- **HOW TO COMPLETE THIS TASK**: Could you set down the listing below exactly, leaving out its pictures?

________________

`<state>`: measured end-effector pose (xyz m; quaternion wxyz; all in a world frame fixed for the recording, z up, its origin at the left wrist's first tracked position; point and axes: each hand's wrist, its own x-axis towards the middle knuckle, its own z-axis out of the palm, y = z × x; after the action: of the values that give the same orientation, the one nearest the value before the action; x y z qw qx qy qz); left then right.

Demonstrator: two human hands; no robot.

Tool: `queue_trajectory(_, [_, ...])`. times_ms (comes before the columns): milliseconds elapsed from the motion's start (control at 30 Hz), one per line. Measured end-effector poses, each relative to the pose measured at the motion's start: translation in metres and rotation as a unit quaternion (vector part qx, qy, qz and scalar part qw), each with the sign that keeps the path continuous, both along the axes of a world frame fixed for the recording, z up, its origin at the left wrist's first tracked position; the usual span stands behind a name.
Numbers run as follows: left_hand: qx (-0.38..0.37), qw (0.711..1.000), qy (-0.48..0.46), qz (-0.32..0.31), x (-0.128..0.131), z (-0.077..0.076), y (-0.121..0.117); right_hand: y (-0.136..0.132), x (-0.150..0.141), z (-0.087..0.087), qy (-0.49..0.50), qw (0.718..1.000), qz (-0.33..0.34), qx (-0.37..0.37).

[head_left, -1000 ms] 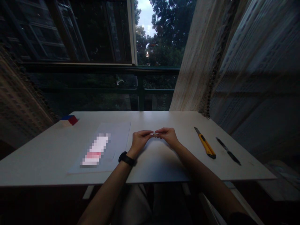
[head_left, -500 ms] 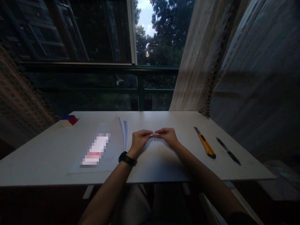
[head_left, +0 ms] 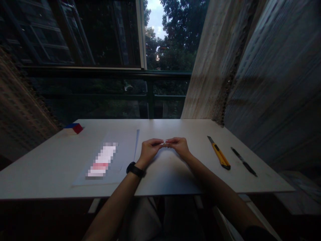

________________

- **OUTPUT OF THE TASK**:
`<state>`: measured end-effector pose (xyz m; quaternion wxyz; all in a world frame fixed for the recording, z up, its origin at the left wrist's first tracked position; point and axes: each hand's wrist, its own x-axis towards the middle knuckle, its own z-axis out of the palm, y = z × x; after the action: of the values that give the same orientation, the one nearest the value before the action; x y z qw qx qy qz); left then right.

Demonstrator: two human hands; no robot.

Tool: `queue_trajectory(_, [_, ...])`. times_ms (comes before the columns): milliseconds elapsed from the motion's start (control at 30 Hz), one per line. Measured end-effector poses, each relative to the pose measured at the motion's start: translation in metres and rotation as a unit quaternion (vector part qx, qy, qz and scalar part qw), each with the sign that keeps the path continuous, both along the axes of a world frame fixed for the recording, z up, its origin at the left wrist's first tracked position; the usual span stands behind a name.
Numbers run as follows: left_hand: qx (-0.38..0.37), qw (0.711..1.000), qy (-0.48..0.46), qz (-0.32..0.31), x (-0.128..0.131), z (-0.077..0.076), y (-0.121..0.117); right_hand: y (-0.136..0.132), x (-0.150..0.141), z (-0.087..0.087), qy (-0.49..0.50), qw (0.718..1.000), qz (-0.33..0.34), qx (-0.37..0.37).

[head_left, -1000 ms] 
[head_left, -500 ms] 
[head_left, +0 ms] 

At this stage, the exercise is finished.